Infact a couple of months back, when my home server had a burst of traffic from my mobile app, it couldn't handle it (256kbps connection, 256MB ram with a 1.3 GHz P3 processor. well suited to serve a high bandwidth mobile app of 1000 users and also for constantly collecting data from APIs). But due to sudden traffic outburst, I had to string a friend's comp to mine.
My procedure: I first stopped updating data from APIs to my DB and kept it static. No updating the DB. Copied it to my friend's fast comp. I had my computer interfaced with a mobile which accepts input from the user mobile phones. That was the app's requirement. So I had an advantage of lining up requests right there in the mobile phone while I was switching the server. That trick should help if you are developing a mobile app on a very limited resource (a hobby project).
Integration, or sytem testing had taken place over the previous 1-2 month period.

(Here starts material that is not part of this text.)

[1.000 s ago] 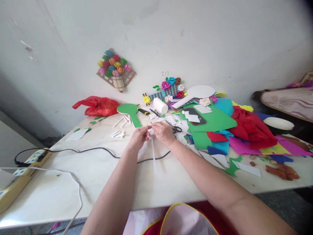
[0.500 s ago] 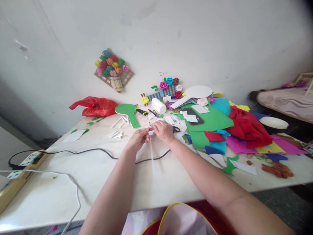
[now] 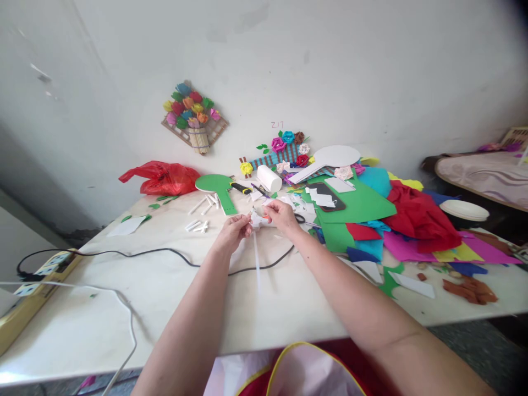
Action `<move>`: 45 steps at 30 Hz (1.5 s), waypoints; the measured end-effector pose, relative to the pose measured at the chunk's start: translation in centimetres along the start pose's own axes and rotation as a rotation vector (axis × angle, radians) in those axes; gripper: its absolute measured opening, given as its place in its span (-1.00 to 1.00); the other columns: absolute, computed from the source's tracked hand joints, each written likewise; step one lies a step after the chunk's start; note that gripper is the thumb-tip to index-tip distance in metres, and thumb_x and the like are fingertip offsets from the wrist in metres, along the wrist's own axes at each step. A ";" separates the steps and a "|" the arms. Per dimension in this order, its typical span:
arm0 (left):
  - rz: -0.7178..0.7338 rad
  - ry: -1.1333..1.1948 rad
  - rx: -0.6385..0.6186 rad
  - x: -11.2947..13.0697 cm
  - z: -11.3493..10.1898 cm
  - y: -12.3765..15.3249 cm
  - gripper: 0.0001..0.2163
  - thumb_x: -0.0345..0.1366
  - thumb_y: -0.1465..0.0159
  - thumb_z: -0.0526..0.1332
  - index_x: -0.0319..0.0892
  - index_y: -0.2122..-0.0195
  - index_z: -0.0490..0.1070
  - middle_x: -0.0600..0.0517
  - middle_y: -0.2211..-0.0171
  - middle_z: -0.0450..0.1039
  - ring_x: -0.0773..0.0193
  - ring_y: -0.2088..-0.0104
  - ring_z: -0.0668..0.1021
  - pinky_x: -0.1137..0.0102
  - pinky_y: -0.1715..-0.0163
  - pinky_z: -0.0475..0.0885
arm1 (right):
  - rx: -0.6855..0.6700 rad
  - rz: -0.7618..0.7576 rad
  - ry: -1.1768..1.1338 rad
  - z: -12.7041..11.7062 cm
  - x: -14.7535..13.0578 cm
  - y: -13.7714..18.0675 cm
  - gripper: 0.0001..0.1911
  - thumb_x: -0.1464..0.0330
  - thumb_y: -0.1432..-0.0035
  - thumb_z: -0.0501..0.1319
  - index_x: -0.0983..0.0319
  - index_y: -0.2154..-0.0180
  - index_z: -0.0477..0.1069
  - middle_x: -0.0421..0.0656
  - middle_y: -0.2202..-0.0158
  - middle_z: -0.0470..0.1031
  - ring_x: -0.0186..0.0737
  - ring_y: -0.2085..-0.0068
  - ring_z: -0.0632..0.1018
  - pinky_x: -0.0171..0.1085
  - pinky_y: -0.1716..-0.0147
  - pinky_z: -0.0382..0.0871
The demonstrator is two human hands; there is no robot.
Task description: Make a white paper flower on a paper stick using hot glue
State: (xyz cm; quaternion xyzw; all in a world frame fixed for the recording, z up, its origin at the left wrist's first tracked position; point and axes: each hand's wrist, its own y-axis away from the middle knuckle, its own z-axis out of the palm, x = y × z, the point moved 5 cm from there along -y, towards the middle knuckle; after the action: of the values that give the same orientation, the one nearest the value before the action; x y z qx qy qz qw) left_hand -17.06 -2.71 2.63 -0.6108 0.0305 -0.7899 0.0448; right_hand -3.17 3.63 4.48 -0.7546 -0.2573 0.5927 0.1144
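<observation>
Both my hands meet over the middle of the white table (image 3: 173,308). My left hand (image 3: 235,231) pinches the top of a long white stick (image 3: 256,258) that hangs down toward me. My right hand (image 3: 282,213) is closed on a small white paper piece (image 3: 259,220) at the stick's upper end. A black cable (image 3: 165,253) runs across the table under my forearms. Black-handled scissors (image 3: 300,218) lie just behind my right hand.
A heap of coloured foam sheets (image 3: 363,203) fills the right side. A green paddle shape (image 3: 220,190), a white roll (image 3: 269,177), short white sticks (image 3: 200,225) and a red plastic bag (image 3: 165,177) lie near the wall. A power strip (image 3: 33,278) sits at the left edge.
My right hand has lifted slightly and moved a little right, showing more of the white paper piece between the hands. The left hand stays pinched on the stick.
</observation>
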 end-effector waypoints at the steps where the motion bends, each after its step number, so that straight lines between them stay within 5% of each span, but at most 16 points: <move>1: 0.006 -0.001 -0.007 0.0 0.1 0.0 -0.75 -0.17 0.01 0.29 -0.25 0.58 0.31 0.09 0.76 0.29 0.48 0.73 0.27 0.52 0.69 0.09 | -0.013 -0.008 0.020 0.0 -0.3 0.1 -0.73 0.21 -0.05 0.10 0.25 0.55 0.31 -0.28 0.69 0.34 -0.39 0.64 0.37 -0.36 0.50 0.26; 5: 0.013 -0.001 -0.007 -0.1 0.1 -0.1 -0.70 -0.11 -0.03 0.25 -0.23 0.62 0.26 0.08 0.77 0.28 0.46 0.74 0.28 0.51 0.69 0.09 | -0.058 -0.036 0.085 0.3 -1.1 0.6 -0.65 0.19 -0.11 0.03 0.23 0.62 0.26 -0.30 0.74 0.26 -0.38 0.65 0.34 -0.37 0.50 0.23; 13: -0.024 0.027 0.045 -0.1 -0.2 -0.1 -0.71 -0.11 -0.01 0.28 -0.30 0.44 0.42 0.09 0.74 0.31 0.49 0.73 0.28 0.53 0.68 0.12 | -0.097 -0.221 0.202 1.7 -1.9 0.9 -0.83 0.35 -0.05 0.13 0.25 0.38 0.48 -0.19 0.48 0.51 -0.33 0.48 0.45 -0.37 0.45 0.24; 25: -0.057 0.077 0.090 -0.5 -0.6 -0.1 -0.74 -0.17 -0.01 0.28 -0.31 0.43 0.45 0.10 0.74 0.30 0.49 0.72 0.28 0.53 0.68 0.12 | -0.174 -0.458 0.676 2.1 -3.2 2.0 -0.73 0.39 -0.15 0.04 0.18 0.22 0.49 -0.13 0.28 0.54 -0.26 0.27 0.50 -0.34 0.30 0.24; 37: -0.029 -0.063 0.060 0.2 0.2 0.2 -0.67 -0.09 0.00 0.27 -0.32 0.42 0.45 0.07 0.76 0.31 0.48 0.74 0.28 0.51 0.69 0.11 | -0.247 -0.431 0.875 2.2 -3.6 2.4 -0.73 0.36 -0.15 0.01 0.28 0.29 0.46 -0.01 0.30 0.53 -0.16 0.33 0.48 -0.27 0.40 0.15; 45: -0.016 -0.123 0.022 0.3 0.4 0.3 -0.64 -0.06 -0.01 0.26 -0.33 0.39 0.48 0.07 0.75 0.30 0.48 0.73 0.27 0.52 0.69 0.09 | -0.141 -0.333 0.792 1.6 -3.1 1.6 -0.74 0.39 -0.10 0.03 0.25 0.38 0.50 -0.06 0.37 0.55 -0.19 0.33 0.49 -0.29 0.40 0.16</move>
State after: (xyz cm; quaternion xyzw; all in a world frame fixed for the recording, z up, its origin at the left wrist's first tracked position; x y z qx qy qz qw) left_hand -16.71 -3.09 3.02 -0.6579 0.0140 -0.7515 0.0470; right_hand -4.80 0.40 5.89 -0.8779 -0.3517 0.2121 0.2464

They have 2 large datacenters, let's call one "production" and the other one "disaster recovery" (abbreviated "DR"). Between these and the internet are some large routers (the Cisco ones that cost about what a house costs). At the beginning of "migration" the routers are switched to point from production to DR, so that all internet traffic points to DR.
At this time, the servers are being updated with the new code. This can take some time, especially if large databases need to be restored as part of the migration, or if the update scripts take a long time. There are a lot of servers involved, a ballpark is about 100 servers: some Sun, some WinTel, some IBM mainframes. Some mirrored, some clustered, some all by their little old lonesome. Some applications are Java, some .NET, and some Cobol[2].
Approximate timeline [3]:
People start dialing into the main conference call about 5:30PM eastern [4].

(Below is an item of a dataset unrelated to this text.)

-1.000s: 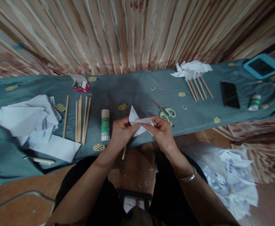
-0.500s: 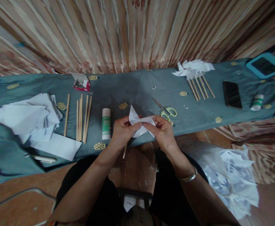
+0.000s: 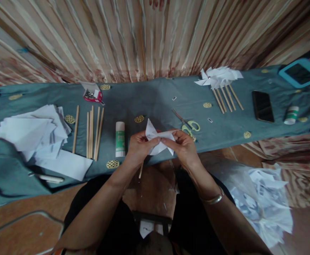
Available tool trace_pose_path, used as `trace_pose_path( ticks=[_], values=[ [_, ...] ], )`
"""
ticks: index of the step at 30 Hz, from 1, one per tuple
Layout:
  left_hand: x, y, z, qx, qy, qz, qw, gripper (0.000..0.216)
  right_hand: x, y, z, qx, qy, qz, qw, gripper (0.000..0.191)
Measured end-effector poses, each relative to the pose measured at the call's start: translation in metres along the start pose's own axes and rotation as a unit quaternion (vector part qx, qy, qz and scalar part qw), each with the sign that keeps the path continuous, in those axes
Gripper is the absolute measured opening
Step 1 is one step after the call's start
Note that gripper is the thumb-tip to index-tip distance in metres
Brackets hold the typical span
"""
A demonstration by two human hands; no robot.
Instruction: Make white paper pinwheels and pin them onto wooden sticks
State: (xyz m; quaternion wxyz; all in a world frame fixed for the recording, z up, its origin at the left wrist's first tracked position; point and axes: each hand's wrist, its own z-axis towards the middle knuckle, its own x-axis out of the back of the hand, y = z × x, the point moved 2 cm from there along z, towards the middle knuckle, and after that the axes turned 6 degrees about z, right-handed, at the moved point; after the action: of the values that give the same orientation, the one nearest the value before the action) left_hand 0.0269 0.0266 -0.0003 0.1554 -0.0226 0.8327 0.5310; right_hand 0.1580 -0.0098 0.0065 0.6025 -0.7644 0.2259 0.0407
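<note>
Between my hands, over the table's near edge, is a white paper pinwheel (image 3: 157, 147) with folded, pointed blades. My left hand (image 3: 139, 147) is closed on its left side, thumb at the centre. From the other side my right hand (image 3: 183, 146) pinches it, and both thumb tips meet near the middle. A thin wooden stick (image 3: 141, 170) pokes out below my left hand; its upper end is hidden. Green-handled scissors (image 3: 188, 124) lie just beyond my right hand. A glue stick (image 3: 120, 139) stands or lies left of my left hand; I cannot tell which.
At left are stacked white papers (image 3: 35, 127), several wooden sticks (image 3: 91, 134), a pen (image 3: 50, 179) and a small red box of metal pins (image 3: 93, 95). Finished pinwheels (image 3: 221, 78), a phone (image 3: 262, 106) and another glue stick (image 3: 291, 115) lie right. A plastic bag (image 3: 263, 209) sits on the floor.
The view has shifted very slightly. Both hands stay closed on the pinwheel in almost the same place, and the things on the table have not moved.
</note>
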Motion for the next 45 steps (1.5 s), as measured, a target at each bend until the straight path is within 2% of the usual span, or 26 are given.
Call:
trace_pose_path(
  ticks=[13,28,36,45],
  values=[
    [0.001,-0.002,-0.006,-0.005,-0.012,-0.018,1.0,0.026,0.002,0.006,-0.003,-0.02,-0.009,0.006,1.0,0.025],
    [0.015,-0.005,-0.008,-0.028,-0.026,-0.049,0.998,0.036,-0.008,0.017,-0.003,-0.042,-0.023,0.012,0.999,0.025],
    [0.018,-0.001,-0.012,-0.038,-0.029,-0.039,0.998,0.036,-0.015,0.01,-0.003,-0.037,-0.044,0.034,0.998,0.027],
    [0.015,0.003,-0.007,-0.017,-0.015,-0.025,0.999,0.038,-0.008,0.01,0.003,-0.035,-0.051,0.039,0.997,0.028]
  ],
)
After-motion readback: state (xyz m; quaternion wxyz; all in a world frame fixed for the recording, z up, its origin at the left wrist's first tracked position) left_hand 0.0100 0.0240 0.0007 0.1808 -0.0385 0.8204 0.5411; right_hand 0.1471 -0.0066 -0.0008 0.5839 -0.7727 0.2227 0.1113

Switch to DR about 6pm eastern.
Code in production is migrated/installed, servers rebooted if necessary. Done about 9-11pm eastern.

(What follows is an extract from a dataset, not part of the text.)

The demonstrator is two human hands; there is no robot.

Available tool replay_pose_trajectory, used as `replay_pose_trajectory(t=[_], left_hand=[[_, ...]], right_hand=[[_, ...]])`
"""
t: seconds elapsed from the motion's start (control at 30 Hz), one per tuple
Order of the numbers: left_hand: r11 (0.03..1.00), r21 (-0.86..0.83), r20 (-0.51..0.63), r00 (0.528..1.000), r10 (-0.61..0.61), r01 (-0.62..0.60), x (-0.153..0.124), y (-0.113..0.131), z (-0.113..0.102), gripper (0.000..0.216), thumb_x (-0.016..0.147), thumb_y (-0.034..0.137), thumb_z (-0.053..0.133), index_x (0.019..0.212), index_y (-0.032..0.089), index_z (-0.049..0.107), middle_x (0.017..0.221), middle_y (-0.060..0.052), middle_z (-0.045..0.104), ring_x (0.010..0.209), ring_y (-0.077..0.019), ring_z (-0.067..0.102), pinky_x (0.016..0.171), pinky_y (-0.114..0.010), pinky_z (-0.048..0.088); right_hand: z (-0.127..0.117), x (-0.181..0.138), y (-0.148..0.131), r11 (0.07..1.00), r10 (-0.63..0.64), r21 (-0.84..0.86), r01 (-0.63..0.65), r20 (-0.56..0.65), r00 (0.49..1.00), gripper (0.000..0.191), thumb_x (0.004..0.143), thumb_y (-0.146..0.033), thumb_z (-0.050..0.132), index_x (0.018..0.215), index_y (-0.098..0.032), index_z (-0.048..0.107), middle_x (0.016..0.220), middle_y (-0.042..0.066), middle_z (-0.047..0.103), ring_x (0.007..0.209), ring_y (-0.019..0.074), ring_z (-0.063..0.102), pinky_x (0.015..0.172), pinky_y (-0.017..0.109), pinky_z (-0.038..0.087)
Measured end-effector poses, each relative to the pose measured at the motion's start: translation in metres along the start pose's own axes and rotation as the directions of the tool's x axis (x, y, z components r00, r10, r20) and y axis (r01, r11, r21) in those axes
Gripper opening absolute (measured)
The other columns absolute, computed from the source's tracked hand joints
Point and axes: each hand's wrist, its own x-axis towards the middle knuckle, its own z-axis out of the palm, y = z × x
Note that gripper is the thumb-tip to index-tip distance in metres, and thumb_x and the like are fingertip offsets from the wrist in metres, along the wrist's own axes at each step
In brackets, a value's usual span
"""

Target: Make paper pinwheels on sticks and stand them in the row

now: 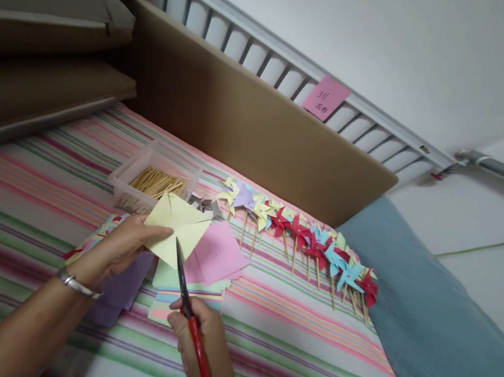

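Right of the plastic box (127,194), pinwheels (297,229) stand assembled; before it, the left hand (125,245) pinches a part-slit yellow square (186,232); the right hand (204,335) grips scissors (186,302); pink squares (219,254) look uncut.

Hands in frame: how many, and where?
2. The left hand is left of centre, holding a pale yellow paper; the right hand is at lower centre, holding red-handled scissors. No others show.
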Motion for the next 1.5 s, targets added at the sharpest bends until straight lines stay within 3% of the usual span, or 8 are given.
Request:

Testing [5] starts and continues until about 3AM.
GO/NO-GO decision is made sometime between 3 and 4AM[6].
Rollback if necessary.
Switch routers to point to production at 6AM.
Preliminary postmortem report generally done by 2PM.
If no rollback, then repeat the following evening for DR.
Notes: 1 - They're a Fortune 100 company, I'm not telling who they are.
2 - That I'm aware of. It would not surprise me at all that there are a number of other "brands" of servers or programming languages involved.
3 - The actual timeline is usually a spreadsheet that's at a minimum, 50 pages long, plus about 10 more pages of first, second and third contacts in case something bursts into flames.
4 - It is common to have 100+ people monitoring the main conference line, and 1-2 dozen other conference lines used for individual components/products. One has to be awake and alert in case you're "called out" on the conference line.
5 - In general, because the main URL/URI/Hostnames are now pointing to DR, hosts files are changed so that configuration files don't get edited.
6 - Sometimes the decision gets delayed until almost 6AM if there are some problems.
1) Up the code from our development environment to our staging server.
2) Personally test the shit out of it. We didn't have any QA people, so have fun finding your own bugs after looking at the same screen for X minutes/hours/days/weeks.
3) When all is good, have one of the senior developers run our sync script which would rsync the code off of our staging server to our master production server into a directory called something like: live_20081228.
4) Log into the master production server and run another sync script that would copy the code from the folder created in step #3 into the live directory. Sync script would then sync that directory to all of our other production servers.
5) If there's problems: 5a) Immediately roll back 5b) Pray that you still have a job.
The process, overall, was pretty terrible and allowed for a lot of problems to arise (which happened regularly).